ACTIVITY
Retype exactly the lines from the one holding "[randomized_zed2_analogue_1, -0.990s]" through the final line of the data, both included.

RAW DATA
**********

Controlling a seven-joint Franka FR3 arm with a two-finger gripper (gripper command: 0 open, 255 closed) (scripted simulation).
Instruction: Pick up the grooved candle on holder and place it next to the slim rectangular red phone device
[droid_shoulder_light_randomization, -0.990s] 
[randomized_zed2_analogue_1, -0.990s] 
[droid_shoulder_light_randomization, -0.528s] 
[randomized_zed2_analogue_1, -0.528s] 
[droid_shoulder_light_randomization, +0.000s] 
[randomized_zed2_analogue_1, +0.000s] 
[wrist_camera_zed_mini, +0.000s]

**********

COMPLETED TASK
[randomized_zed2_analogue_1, -0.990s] 
[droid_shoulder_light_randomization, -0.528s] 
[randomized_zed2_analogue_1, -0.528s] 
[droid_shoulder_light_randomization, +0.000s] 
[randomized_zed2_analogue_1, +0.000s] 
[wrist_camera_zed_mini, +0.000s]

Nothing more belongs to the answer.